Overall, the novel is fascinating and quite unconventional, though clearly not for everyone due to its rather overt political and philosophical agenda. Its depiction of the history of mankind and the devastating effects of future wars are haunting, however, and well worth reading.
The World Set Free, in fact, may have indirectly influenced the history of physics and the development of the atomic bomb!¹ Hungarian physicist Leó Szilárd (1898-1964) conceived of the idea of the nuclear chain reaction in 1933, a major step towards the development of nuclear reactors and nuclear bombs. The year before, in 1932, two things happened that helped Szilárd with his idea — he first read The World Set Free, and the neutron was discovered.
The existence of such a heavy uncharged nuclear particle emitted by radioactive atoms led Szilárd to the conclusion that such neutrons could penetrate the nucleus of other atoms, causing them to decay as well. This chain reaction could be used to release large quantities of radiation at once, to fuel power plants or serve as bombs.

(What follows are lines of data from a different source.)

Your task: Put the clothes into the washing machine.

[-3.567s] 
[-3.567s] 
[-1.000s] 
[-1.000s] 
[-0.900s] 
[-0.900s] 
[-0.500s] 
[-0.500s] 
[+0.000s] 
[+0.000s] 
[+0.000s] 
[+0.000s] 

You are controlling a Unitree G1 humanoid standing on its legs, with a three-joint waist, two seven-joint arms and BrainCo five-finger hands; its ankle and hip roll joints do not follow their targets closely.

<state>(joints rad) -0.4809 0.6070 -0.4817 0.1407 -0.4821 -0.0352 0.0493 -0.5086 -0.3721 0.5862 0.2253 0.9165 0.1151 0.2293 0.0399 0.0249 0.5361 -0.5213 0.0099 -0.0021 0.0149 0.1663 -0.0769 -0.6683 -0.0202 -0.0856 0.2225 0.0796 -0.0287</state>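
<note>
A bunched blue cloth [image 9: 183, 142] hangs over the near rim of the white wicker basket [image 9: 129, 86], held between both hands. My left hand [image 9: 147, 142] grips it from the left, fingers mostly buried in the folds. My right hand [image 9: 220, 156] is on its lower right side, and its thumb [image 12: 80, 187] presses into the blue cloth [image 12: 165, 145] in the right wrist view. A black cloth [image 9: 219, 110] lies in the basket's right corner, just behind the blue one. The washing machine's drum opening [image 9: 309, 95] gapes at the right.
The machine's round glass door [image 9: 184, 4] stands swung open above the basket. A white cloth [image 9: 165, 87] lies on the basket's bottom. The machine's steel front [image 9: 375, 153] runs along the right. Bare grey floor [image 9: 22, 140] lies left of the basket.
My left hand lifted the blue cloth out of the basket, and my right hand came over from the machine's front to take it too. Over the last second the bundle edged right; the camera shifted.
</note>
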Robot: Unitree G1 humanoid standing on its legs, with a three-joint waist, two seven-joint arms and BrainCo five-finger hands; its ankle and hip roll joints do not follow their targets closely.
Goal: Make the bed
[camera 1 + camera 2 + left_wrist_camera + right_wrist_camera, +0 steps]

Like Wells, Szilárd was very intrigued by socialist and utopian ideas, and he was apparently passionate about Wells’ work. Curiously, though, he stated later in life that The World Set Free didn’t influence his nuclear thinking very much at first:
The book made a very great impression on me, but I didn’t regard it as anything but fiction. It didn’t start me thinking of whether or not such things could in fact happen. I had not been working in nuclear physics up to that time.
Nevertheless, he later noted that the book came to mind in 1933, when an event at a meeting of the British Association for the Advancement of Science turned his attention to radioactivity. The trigger was a well-publicized statement by Ernest Rutherford that harvesting power from the atom was hopeless:
We might in these processes obtain very much more energy than the proton supplied, but on the average we could not expect to obtain energy in this way. It was a very poor and inefficient way of producing energy, and anyone who looked for a source of power in the transformation of the atoms was talking moonshine.
Szilárd was reportedly so annoyed by this statement that he conceived of the nuclear chain reaction in very short order!
It is somewhat ironic, then, that Rutherford’s earlier research partly inspired Wells’ novel. The dedication of the novel is as follows:
To Frederick Soddy’s Interpretation of Radium this story which owes long passages to his eleventh chapter acknowledges and inscribes itself
Frederick Soddy worked under Rutherford, and together they established that radioactive decay involved a transmutation of elements. Radium decays into radon, for instance, which decays into polonium, and so on. Soddy’s The Interpretation of Radium was published in 1910; it is not hard to find those passages in Chapter 11 that so affected Wells. For instance,
It is, indeed, a strange situation we are confronted with. The first step in the long, upward journey out of barbarism to civilisation which man has accomplished appears to have been the art of kindling fire. Those savage races who remain ignorant of this art are regarded as on the very lowest plane. The art of kindling fire is the first step towards the control and utilisation of those natural stores of energy on which civilisation even now absolutely depends. Primitive man existed entirely on the day-to-day supply of sunlight for his vital energy, before he learned how to kindle fire for himself. One can imagine before this occurred that he became acquainted with fire and its properties from naturally occurring conflagrations.
So the work of Rutherford and Soddy inspired the fiction of H.G. Wells, who in turn captured the imagination of Szilárd! Science fiction and science itself can play off each other in surprising ways, and The World Set Free gives us a wonderful example of this interplay.
1. The quotes are taken indirectly from the first chapter of Richard Rhodes’ excellent history, The Making of the Atomic Bomb.